Customer Experience and Operational Excellence Success in B2B
Read why it's best practice to combine your Customer Experience initiatives with your Operational Excellence initiatives. This is particularly critical in your dealings with Business-to-Business (B2B) clients. You'll streamline business processes and reduce cycle time in the areas that matter most to your customers. Focus on streamlining the business processes that impact your customers' moments of truth, based on their roles in their organizations.
B2C is about the personal experience of a consumer. On the other hand, B2B is about both the organizational experience and the relationship one firm has with another. Success with CX in B2B is arguably more complex and more reliant on cross functional collaboration. Consider the picture below by Patricia Seybold Group of the 12 main moments of truth in B2B.
© 2015-2018 Patricia Seybold Group, Inc.
Why CX and OpEx go Hand-in-Hand
Preserve and Grow Marketshare. If a B2B organization doesn’t put customers first – they may find themselves optimizing to a decreasing share of the market. Op Ex professionals will recognize the importance of focusing on customer experience as it has been part of the lean movement since 1988.
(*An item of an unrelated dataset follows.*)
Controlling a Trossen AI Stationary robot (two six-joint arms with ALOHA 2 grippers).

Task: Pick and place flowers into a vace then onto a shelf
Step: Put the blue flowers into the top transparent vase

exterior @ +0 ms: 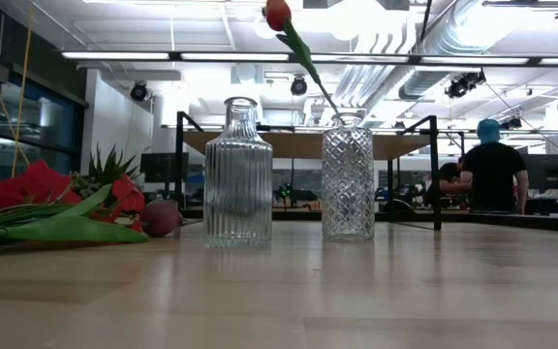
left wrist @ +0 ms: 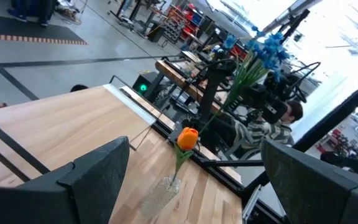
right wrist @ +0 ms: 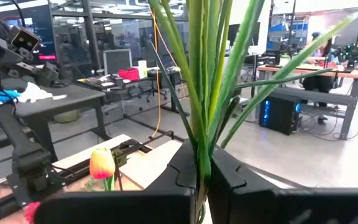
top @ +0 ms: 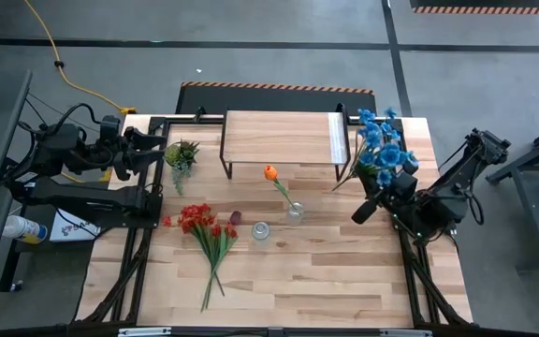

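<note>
Blue-bloomed bunch (top: 382,145) held aloft at the table's right edge, stems pinched between the closed fingers of the right gripper (right wrist: 205,180). Orange tulip (top: 270,173) stands tilted in a diamond-cut glass vase (exterior: 348,177); a ribbed glass vase (exterior: 238,174) stands empty beside it. Red-bloomed bunch (top: 202,229) lies flat on the table, with what looks like the maroon tulip (exterior: 162,217) just beside it. Shelf (top: 279,137) sits at the far edge. Left gripper (left wrist: 191,180) spread wide, parked at the left edge.
</note>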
Improve Customer Experience. There are some compelling reasons to integrate CX with OpEx. First, CX attracts more management attention than Lean Six Sigma. Just consider that there are about 50 Chief Customer Officers among Fortune 500 companies.3 That’s about 10 times more than there are Chief Process Officers.
Reduce Cycle Time & Costs. Next – as most OpEx professionals know – when you compress cycle time in creating value for customers – you simultaneously drive down cost.
Energize Cross-Functional Collaboration. Then, it’s simply the right thing to do – it requires broad cross-functional collaboration – and far more fun than just focusing on cost reduction.
Good Practices for Combining CX WITH OpEx
If you wish to place CX where it belongs, then consider emphasizing the following:
- Build a high level customer journey map and take the time to discuss how various departments need to collaborate to create value for customers.
- Measure what’s important to customers. This often involves key metrics around the timeliness and quality of the products and services provided such as on time delivery, variance to promise, and on first time right answers to inquiries.
- Develop a series of high level process models that depict how the organization creates value for customers at key touch points or “moments of truth.”
- Have fewer projects. Use the above information to launch a few high impact process improvement projects.